Given the material below, return only the lines starting at the line with "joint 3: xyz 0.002" and ending at the line with "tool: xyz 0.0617", exactly as they appear.

BEGIN

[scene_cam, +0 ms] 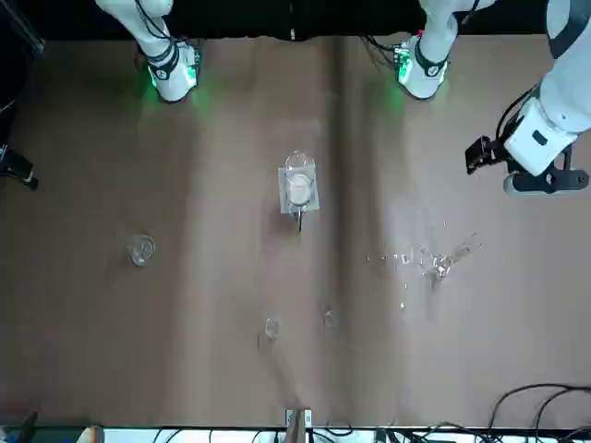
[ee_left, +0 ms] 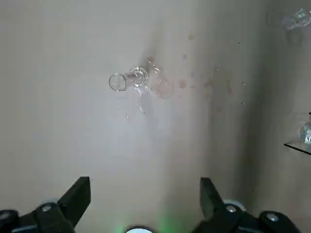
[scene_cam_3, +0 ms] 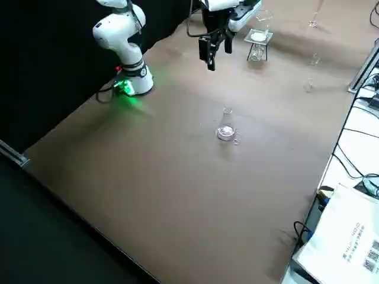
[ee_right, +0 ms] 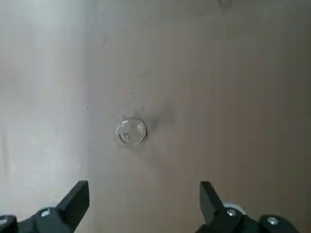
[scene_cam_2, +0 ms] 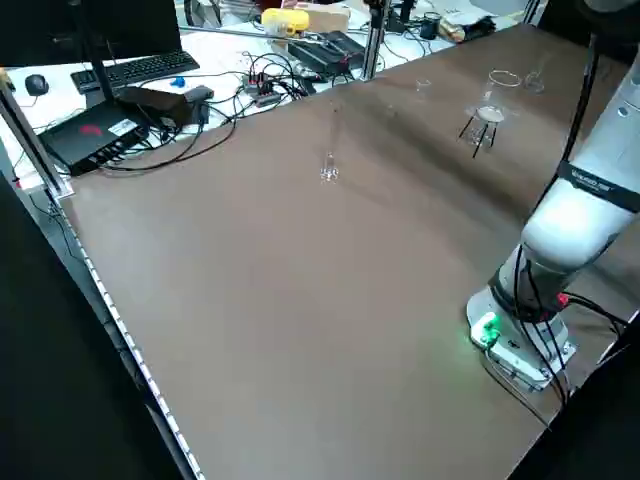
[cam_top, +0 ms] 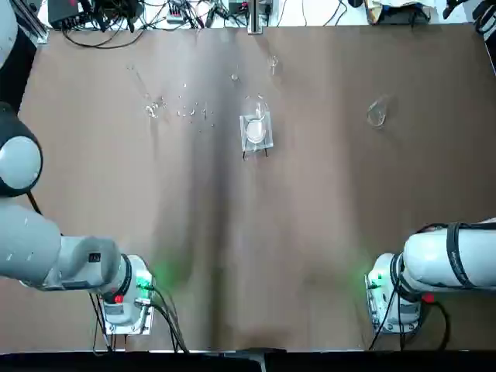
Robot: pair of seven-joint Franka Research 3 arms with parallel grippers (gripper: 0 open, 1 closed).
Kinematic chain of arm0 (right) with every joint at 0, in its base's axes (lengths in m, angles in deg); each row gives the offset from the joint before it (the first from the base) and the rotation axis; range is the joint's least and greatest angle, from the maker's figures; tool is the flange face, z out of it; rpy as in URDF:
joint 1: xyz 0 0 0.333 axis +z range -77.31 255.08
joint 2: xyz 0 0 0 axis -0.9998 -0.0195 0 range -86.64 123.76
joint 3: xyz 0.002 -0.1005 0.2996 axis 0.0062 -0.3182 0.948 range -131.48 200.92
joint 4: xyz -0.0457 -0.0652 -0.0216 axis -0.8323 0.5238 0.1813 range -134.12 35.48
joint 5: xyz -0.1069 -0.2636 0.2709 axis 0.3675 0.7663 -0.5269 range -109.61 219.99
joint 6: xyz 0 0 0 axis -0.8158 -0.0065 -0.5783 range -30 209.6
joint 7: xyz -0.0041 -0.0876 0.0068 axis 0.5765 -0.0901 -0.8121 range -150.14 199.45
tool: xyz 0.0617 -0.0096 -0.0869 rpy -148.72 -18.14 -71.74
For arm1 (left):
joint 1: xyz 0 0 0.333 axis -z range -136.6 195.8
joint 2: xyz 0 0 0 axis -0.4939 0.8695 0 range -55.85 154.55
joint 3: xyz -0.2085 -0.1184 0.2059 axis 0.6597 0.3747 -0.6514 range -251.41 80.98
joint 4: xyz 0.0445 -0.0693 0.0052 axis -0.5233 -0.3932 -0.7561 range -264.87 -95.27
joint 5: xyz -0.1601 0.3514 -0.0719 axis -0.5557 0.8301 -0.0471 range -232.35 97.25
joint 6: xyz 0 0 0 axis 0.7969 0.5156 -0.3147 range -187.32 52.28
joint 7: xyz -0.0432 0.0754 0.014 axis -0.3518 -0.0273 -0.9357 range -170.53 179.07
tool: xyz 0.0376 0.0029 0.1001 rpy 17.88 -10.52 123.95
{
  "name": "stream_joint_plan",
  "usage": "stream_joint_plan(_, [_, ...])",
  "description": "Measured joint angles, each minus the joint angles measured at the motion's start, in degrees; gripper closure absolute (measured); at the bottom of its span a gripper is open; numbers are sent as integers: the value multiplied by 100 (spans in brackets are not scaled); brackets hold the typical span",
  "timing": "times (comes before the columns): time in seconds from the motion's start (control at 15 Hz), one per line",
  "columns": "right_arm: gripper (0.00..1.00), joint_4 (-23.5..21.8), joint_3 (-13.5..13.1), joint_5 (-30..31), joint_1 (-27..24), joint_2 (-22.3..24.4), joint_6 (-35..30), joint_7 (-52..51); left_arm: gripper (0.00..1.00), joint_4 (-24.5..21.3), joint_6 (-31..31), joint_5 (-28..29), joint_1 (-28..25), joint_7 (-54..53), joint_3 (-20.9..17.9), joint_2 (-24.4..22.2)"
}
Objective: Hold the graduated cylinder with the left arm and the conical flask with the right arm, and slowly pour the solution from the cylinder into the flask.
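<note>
**Both hands raised and empty, glassware untouched**

The cylinder [cam_top: 143,91] lies on the brown surface [cam_top: 256,256] on the robot's left, tiny glass specks [cam_top: 194,112] beside it. The flask [scene_cam_3: 225,129] stands upright on the right, well apart. The left hand [ee_left: 145,196] hangs above the cylinder, fingers spread; the right hand [ee_right: 144,199], also open, hangs over the flask. A clear stand [cam_top: 256,130] sits between them. To do the first grasp well, lower straight and close gently across the thin tube, away from its foot
</note>
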Motion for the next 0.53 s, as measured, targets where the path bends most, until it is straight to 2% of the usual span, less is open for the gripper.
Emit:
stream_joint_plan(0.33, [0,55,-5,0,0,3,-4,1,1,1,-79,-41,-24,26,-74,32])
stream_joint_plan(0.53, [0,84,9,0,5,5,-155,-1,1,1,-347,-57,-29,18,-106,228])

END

Exercise answer
joint 3: xyz 0.002 -0.1005 0.2996 axis 0.0062 -0.3182 0.948 range -131.48 200.92
joint 4: xyz -0.0457 -0.0652 -0.0216 axis -0.8323 0.5238 0.1813 range -134.12 35.48
joint 5: xyz -0.1069 -0.2636 0.2709 axis 0.3675 0.7663 -0.5269 range -109.61 219.99
joint 6: xyz 0 0 0 axis -0.8158 -0.0065 -0.5783 range -30 209.6
joint 7: xyz -0.0041 -0.0876 0.0068 axis 0.5765 -0.0901 -0.8121 range -150.14 199.45
tool: xyz 0.0617 -0.0096 -0.0869 rpy -148.72 -18.14 -71.74

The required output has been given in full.